A matriarch of a family herd (median size 12) was fitted with a VHF radio collar and this group was followed on foot so as not to bias sampling close to roads. Samples were collected as soon as possible after an individual had defecated, from individuals in the collared group as well as from family herds (median size 13) located within the study area. We tried to exclude individual bias by collecting samples throughout each feeding patch used by a family herd. When there were obvious signs that a herd had detected our presence, such as a definite orientation towards or away from us, no samples were collected, in order to avoid the collection of stress-induced samples. All samples were collected between 07:00 and 11:00 am. Rubber gloves were used to collect approximately 100 grams of faecal material that was then placed in a labelled plastic bag. The time lapsed between defecation and the freezing of a sample was standardised to a maximum of two hours. Each sample was marked with the date of collection, a GPS coordinate, and the estimated age class of the subject using a field method based on the bolus diameter as described by Wimberger (2001).

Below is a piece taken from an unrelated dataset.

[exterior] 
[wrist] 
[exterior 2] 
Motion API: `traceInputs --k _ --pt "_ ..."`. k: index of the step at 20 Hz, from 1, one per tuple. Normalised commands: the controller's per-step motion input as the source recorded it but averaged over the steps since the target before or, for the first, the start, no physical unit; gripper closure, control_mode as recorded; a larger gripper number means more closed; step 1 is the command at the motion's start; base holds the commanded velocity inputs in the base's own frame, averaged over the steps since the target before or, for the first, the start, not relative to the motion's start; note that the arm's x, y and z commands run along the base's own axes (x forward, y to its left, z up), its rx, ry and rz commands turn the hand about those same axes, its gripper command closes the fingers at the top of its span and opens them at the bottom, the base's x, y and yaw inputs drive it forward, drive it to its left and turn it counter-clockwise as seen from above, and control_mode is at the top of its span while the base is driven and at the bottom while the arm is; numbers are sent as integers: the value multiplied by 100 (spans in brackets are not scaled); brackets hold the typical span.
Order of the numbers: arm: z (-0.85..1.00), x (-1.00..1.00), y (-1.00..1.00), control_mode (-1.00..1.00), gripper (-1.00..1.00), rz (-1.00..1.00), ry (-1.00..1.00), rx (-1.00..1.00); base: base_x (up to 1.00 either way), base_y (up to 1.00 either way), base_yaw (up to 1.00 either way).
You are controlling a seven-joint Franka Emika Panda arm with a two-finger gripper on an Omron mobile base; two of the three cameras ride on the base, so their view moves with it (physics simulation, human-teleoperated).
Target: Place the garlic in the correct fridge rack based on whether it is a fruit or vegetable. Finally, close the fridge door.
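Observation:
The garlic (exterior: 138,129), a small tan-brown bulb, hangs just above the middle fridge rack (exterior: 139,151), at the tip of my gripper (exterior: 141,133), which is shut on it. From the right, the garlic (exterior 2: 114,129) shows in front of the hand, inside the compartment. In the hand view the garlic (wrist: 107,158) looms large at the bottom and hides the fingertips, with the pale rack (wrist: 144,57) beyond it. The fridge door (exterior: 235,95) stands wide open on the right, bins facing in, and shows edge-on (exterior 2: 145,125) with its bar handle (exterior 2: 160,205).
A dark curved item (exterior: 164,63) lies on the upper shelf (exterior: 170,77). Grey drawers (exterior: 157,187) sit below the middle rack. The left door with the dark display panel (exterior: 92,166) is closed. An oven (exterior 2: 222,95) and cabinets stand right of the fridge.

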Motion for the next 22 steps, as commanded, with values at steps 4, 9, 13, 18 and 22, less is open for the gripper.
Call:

Faecal samples were collected over the four ecological seasons as classified by Zambatis (2002), namely early dry (MayJuly); late dry (AugOct), early wet (NovJan) and late wet (FebApril). This allowed us to determine, through concentrations of glucocorticoid metabolites, whether environmental factors, which change between seasons, have any possible influence on physiological stress. Samples (n = 374) were collected between May 2002 and August 2005. The average annual rainfall during the study was 572 mm, which is in the known average annual rainfall range of 500700 mm for this region, and therefore would not have unduly influenced environmentally induced feeding stress (Venter et al. 2003).
Faecal extraction and hormone assays
Faecal samples were extracted according to the procedure described by Merl et al. (2000). In brief, 0.5 g faeces plus 1 ml water and 4 ml methanol were vortexed for 30 minutes and centrifuged at 2000 g for 15 minutes. A quantity of 1 ml of the supernatant was mixed with 5 ml ethyl ether and 0.25 µl of a 5% NaHCO3 solution, and centrifuged at 2000 g for 15 min. The aqueous phase was frozen at -20 °C overnight and then the ether was decanted and dried down under a stream of N2. Following evaporation, the samples were reconstituted in an assay buffer and taken to assay.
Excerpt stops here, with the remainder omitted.